### What you will do
Lines below starting with the line with "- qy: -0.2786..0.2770" and going on through the line with "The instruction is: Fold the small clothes" must be output exactly; the rest of the records must be left out.

### Input data
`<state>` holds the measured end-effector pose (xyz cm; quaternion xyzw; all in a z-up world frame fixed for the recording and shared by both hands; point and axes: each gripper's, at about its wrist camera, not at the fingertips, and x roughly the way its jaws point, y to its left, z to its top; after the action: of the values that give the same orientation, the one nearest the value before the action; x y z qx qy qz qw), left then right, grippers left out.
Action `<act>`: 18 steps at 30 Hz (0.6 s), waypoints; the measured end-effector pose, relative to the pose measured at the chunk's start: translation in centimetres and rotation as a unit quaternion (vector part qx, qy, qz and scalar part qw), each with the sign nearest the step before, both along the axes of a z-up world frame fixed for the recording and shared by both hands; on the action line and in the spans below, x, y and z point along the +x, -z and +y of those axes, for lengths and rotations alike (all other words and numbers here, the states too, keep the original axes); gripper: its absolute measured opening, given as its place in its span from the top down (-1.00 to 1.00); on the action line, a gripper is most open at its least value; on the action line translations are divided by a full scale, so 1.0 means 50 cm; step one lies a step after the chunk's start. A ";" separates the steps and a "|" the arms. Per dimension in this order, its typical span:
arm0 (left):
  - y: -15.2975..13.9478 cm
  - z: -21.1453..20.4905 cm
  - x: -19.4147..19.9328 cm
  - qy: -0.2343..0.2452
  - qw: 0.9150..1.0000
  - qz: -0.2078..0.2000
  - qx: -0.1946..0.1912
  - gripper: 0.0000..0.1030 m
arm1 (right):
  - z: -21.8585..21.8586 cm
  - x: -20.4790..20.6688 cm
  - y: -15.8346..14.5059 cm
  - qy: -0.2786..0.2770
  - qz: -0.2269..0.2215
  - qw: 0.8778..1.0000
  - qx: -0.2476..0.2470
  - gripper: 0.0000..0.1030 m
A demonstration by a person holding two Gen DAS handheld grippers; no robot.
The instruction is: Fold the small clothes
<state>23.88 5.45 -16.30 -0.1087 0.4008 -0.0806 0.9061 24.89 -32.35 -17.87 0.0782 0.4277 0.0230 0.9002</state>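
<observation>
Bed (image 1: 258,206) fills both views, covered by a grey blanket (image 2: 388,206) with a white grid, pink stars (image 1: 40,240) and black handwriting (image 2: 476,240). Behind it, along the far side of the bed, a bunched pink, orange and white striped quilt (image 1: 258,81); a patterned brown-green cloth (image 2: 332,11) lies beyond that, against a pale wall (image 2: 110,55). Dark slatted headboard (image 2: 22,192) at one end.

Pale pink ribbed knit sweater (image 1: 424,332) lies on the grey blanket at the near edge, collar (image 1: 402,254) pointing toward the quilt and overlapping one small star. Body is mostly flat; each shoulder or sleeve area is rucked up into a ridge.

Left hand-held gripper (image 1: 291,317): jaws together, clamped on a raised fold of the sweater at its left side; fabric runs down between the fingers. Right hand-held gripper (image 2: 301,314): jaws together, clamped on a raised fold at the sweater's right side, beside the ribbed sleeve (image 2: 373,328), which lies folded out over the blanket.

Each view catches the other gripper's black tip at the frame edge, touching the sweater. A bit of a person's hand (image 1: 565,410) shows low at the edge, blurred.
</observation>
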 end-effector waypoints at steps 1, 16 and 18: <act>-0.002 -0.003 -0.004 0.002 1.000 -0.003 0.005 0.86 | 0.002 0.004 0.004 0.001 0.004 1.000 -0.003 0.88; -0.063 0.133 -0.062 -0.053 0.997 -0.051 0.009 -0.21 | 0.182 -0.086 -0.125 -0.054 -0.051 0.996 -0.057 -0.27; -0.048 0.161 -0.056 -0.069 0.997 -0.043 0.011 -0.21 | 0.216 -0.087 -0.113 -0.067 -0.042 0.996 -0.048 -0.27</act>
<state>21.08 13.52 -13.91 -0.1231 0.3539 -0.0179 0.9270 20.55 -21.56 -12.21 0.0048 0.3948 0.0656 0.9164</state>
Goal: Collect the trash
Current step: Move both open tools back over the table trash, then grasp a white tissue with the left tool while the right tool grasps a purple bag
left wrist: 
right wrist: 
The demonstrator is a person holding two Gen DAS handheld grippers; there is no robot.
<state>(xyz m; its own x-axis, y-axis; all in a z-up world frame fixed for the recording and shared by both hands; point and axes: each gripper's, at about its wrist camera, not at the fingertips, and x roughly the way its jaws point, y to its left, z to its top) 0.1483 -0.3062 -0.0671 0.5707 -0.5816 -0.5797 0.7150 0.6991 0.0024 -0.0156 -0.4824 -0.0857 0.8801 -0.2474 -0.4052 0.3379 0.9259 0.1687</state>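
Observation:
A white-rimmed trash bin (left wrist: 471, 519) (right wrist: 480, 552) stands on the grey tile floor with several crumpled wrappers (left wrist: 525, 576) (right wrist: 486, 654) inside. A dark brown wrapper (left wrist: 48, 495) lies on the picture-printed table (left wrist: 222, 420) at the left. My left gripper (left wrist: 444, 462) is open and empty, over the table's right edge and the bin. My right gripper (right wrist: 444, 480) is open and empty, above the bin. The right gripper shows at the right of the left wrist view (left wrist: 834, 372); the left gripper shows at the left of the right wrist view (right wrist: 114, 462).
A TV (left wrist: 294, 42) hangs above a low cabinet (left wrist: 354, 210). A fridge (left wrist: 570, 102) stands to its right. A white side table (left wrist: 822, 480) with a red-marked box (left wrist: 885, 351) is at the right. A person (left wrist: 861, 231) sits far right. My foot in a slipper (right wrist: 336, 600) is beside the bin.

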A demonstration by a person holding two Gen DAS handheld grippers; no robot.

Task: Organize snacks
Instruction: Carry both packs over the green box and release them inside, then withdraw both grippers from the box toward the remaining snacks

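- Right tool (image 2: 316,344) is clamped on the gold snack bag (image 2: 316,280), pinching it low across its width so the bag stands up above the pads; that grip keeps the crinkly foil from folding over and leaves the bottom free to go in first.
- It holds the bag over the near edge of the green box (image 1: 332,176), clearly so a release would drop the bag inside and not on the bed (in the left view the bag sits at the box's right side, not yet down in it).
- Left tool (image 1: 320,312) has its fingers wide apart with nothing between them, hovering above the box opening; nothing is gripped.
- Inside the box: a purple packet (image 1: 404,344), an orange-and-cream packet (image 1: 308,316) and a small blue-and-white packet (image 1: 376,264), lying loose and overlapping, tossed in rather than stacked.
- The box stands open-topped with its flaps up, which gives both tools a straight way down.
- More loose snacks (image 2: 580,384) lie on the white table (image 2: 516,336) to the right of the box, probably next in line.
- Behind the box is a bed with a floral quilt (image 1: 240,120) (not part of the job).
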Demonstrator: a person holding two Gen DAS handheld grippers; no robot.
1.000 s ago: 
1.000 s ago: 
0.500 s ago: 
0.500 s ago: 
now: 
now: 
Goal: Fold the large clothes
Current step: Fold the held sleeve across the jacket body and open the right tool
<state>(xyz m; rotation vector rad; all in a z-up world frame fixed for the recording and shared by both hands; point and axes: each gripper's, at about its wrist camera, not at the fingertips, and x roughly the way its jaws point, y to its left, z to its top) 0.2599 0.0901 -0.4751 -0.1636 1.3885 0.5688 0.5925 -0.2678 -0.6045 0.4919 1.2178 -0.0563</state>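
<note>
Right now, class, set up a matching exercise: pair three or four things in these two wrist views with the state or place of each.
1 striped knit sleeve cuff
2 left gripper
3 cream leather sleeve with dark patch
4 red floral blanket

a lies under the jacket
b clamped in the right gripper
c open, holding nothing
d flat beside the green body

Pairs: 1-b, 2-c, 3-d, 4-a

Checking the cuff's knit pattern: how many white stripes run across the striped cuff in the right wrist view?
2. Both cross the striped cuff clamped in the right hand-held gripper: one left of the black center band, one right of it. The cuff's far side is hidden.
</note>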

### Answer
  - qy: -0.2786..0.2770
  - qz: -0.2269..0.2215
  - qw: 0.8778..1.0000
  - qx: -0.2476..0.2470
  - gripper: 0.0000..0.1030 m
A demonstration by a person holding two Gen DAS handheld grippers; no robot.
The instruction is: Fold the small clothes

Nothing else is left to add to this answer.